Watching what’s going on now, I’ve had just about enough of two responses:
“It’s just property”
Let’s say you’ve worked hard, and spent $40,000 on a car. Since the average median income is about $40,000, that’s a year out of your life (your math may vary; If you make $100,000 a year, imagine you bought a Range Rover). You can spread that out over 4 to 7 years with a loan – but it’s still got to get paid, which means you are still going to spend a year of your life to pay for that car.
Somebody steals or destroys it. That means they have taken the work from a whole year of your life.
Without paying you.
And saying “it’s covered by insurance“ is a copout; instead of appropriating the life and labor of one person, you’re spreading it out across everyone. Insurance against accidents and the vicissitudes of life is one thing; assuming insurance is there to pay for someone’s looting or crime spree is the same as saying “this group of people is entitled to that group of people’s labor, without compensation.”
Stealing and destroying things, and saying “someone else will pay for it“, whether it’s one person or hundreds of thousands, is no different than making them work for you for free.
If someone openly talked about forcing a group of people to work for them for free, what would you do?
If someone were coming at you with the explicit purpose of forcing you to work for them for free, what would you call it?
Hint: we fought a Civil War over it at one point.
The other saying: “Complaining about destruction of property is privilege”
Your G___damn right it is. It’s a “Privilege“ you, and I, and every chump Of every race, religion, gender and orientation who pays taxes to any level of government, earn, in full expectation that government will carry out its absolute minimum legitimate role.
Which is not “building bike paths” or “running resiliency departments” or even “making life happy and equitable”.
It is “ upholding the rule of law“.
Which all sounds very square, like the John Lithgow character in “Footloose”…
…until you remember that without some minimum standard of order – for example, knowing that the home you work to pay for and the business you work to build, and the community that you work to create, aren’t going to be stolen and destroyed arbitrarily – prosperity [1] is impossible.

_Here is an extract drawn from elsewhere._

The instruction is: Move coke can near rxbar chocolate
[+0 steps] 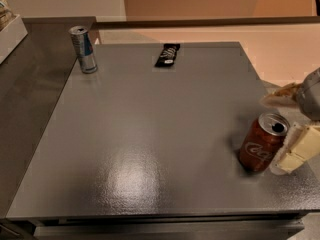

And without prosperity, “freedom“ is irrelevant. What difference does it make if you can vote, if you are working from sunup to sundown to stave off famine and don’t have time to keep up on the news?
It is the same level of “privilege“, by the way, that leads one to legitimately expect the justice system to which we lend some of our freedoms to work, fairly and impartially, no matter who the defendants are.
I’m done with taking either of these arguments as anything but the abominations they are. Our entire society needs to be done with them both.
Excusing looting, whatever its motivations, is an attack on everybody’s freedom. It’s time to treat it as such.
[1] and by “prosperity“, I don’t mean “Jay-Z driving around in a Bentley“. I mean “most of us aren’t out working in a field from the sunrise until sunset, to earn a famine prone subsistence living, so we have time to read books and raise our kids and think about things other than trying not to starve“. Which, throughout millions of years if human history, has been the rule, not the exception. That is mankind‘s natural state, not this relative utopia we are living in today.